Os bastidores de um pedido

 

Os bastidores de um pedido

 

Marta e Luvualu namoraram durante cinco anos, até que, um dia, sem que nada de extraordinário tivesse acontecido, o rapaz decidiu ‘pedir a mão’ da rapariga. Ela ainda lhe tentou despistar, Luvualu, devíamos aguardar mais um pouco, eu ainda nem terminei a faculdade, mas ele manteve-se irredutível, fica calma, Marta, não é casamento, é apenas pedido. Além do mais, acrescentou o jovem, faculdade é para se ir fazendo.

Com o ‘sim’ da noiva, Luvualu, escovinha em dia, sapato engraxadinho, enfiou-se numa apertada camisa que lhe realçava os tríceps e foi logo-logo falar com a família de Marta, que já o conhecia, pelo que o sogro, sabendo dos gostos do genro, não hesitou em convidá-lo para uma breve sessão de poluição do fígado. No entanto, foi preciso chegar ao meio do terceiro copo de kindungo para o rapaz soltar o verbo, explicando por que razão se dirigira à casa dos sogros.

Revelada a intenção de Luvualu, o pai de Marta foi prático e tranquilizou o genro, referindo que não havia qualquer problema e que o rapaz deveria apenas tratar da ‘factura’ que lhe tinha sido dada aquando da cerimónia de ‘apresentação’, também conhecida como ‘batimento de portas’.

Mil e quinhentos dólares, de alembamento ou nkanda a longo, destacavam-se numa lista que incluía, entre outras exagerações, três cabritos vivos, quatro galinhas vivas, um gerador Elemax, 12 grades de cerveja, 12 grades de gasosa, quatro cobertores, quatro panos do Congo, um fato completo para o pai, com sapato n.º 42 XL; e outro fato completo para o tio, além caixas de cigarro, brincos e bué de ngalas de vinho e uísque.
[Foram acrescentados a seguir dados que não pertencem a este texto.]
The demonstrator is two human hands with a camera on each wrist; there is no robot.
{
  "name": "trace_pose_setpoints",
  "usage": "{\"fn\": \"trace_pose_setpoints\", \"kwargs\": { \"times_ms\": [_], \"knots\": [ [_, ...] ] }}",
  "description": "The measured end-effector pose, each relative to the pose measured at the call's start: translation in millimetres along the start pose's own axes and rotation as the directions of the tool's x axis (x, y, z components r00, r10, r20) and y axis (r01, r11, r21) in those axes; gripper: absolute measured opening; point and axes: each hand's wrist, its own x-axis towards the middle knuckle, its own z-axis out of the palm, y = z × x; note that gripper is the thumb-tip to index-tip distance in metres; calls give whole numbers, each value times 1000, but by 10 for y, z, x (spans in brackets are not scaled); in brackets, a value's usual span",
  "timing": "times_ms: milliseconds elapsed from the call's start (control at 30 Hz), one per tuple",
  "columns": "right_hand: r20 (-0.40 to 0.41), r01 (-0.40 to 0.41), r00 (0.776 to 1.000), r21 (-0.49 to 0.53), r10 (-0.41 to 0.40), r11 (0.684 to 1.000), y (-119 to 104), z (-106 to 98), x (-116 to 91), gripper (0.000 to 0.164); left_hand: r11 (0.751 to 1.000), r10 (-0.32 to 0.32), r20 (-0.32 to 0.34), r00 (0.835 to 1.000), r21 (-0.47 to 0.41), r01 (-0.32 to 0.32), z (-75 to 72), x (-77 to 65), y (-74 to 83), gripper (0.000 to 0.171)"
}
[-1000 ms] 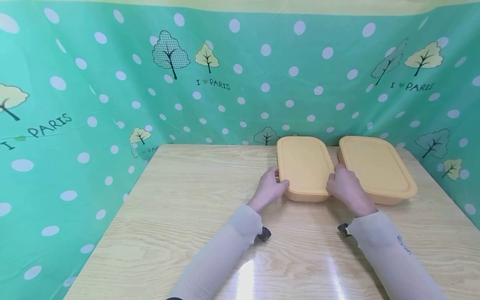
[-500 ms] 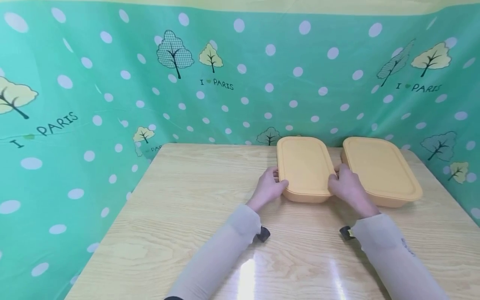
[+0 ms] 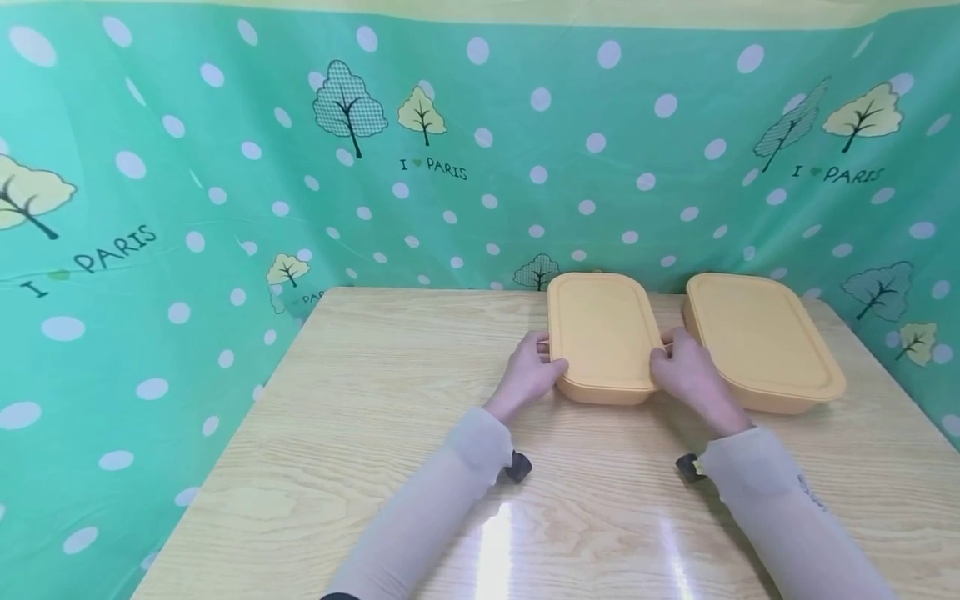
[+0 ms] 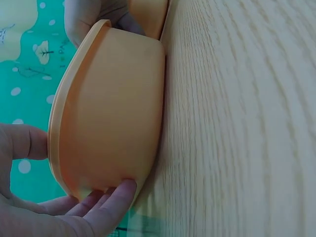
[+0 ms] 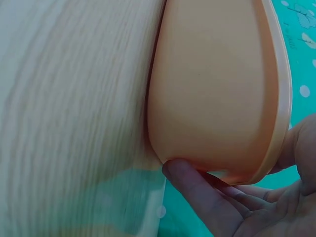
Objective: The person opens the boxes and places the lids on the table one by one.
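Note:
A pale orange lidded food container [image 3: 604, 333], the narrower of two, sits near the table's back edge in the head view. My left hand [image 3: 527, 372] grips its left side, thumb at the lid's rim and fingers under the rim along the wall. On the opposite side, my right hand [image 3: 686, 367] grips it the same way. The left wrist view has the container's wall [image 4: 113, 103] low over the table, with fingers [image 4: 116, 200] against it. In the right wrist view, the right thumb is partly hidden behind the lid's rim [image 5: 284, 94].
A wider lidded container [image 3: 765, 333] of the same colour stands just right of my right hand. The wood-grain table [image 3: 360, 417] extends forward and left. Behind it hangs a green polka-dot cloth [image 3: 480, 167] with printed trees.
Both hands have shifted slightly left with the narrower container, widening the gap to the wider one. The head view also turned a little between the earlier frames.

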Motion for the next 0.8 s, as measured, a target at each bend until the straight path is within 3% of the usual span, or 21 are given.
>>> {"fn": "trace_pose_setpoints", "kwargs": {
  "times_ms": [267, 800],
  "knots": [
    [30, 3, 1000, 20, -4, 1000, -6, 39, -3, 48, 1000, -5, -5, 1000, -10, 5, -54, -8, -18, 55],
    [-10, 35, 999, 5, -35, 999, -65, 109, 6, 47, 1000, 9, -9, 1000, -8, -9, -147, -13, -53, 54]
  ]
}}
Com um kilápi no colégio onde leccionava Matemática e Física, juntando os trocados que colocara a descansar no banco, o jovem Luvualu conseguiu reunir cerca de 50 por cento do kumbu necessário para atender às exigências da família da noiva. A outra metade foi resolvida com o dinheiro arrecadado do kubidi-kubidi de amigos, colegas e familiares.

As coisas estavam muito bem encaminhadas, quando Luvualu soube que a tradição da família de Marta exigia que a festa de pedido fosse feita na casa do noivo, o que foi interpretado como um truque para escapar aos gastos com a bebida e comida. Seguiram-se acaloradas reuniões, gastaram-se latins e diversos provérbios ancestrais, mas, no final, acabou por prevalecer a vontade da família da noiva. Houve pedido, os festejos prolongaram-se até de madrugada e, uma semana depois, com a cabeça a rebentar devido aos cálculos dos kilápis que havia contraído, Luvualu perguntava-se de que eram feitos os corajosos homens angolanos que faziam pedido a três ou quatro mulheres.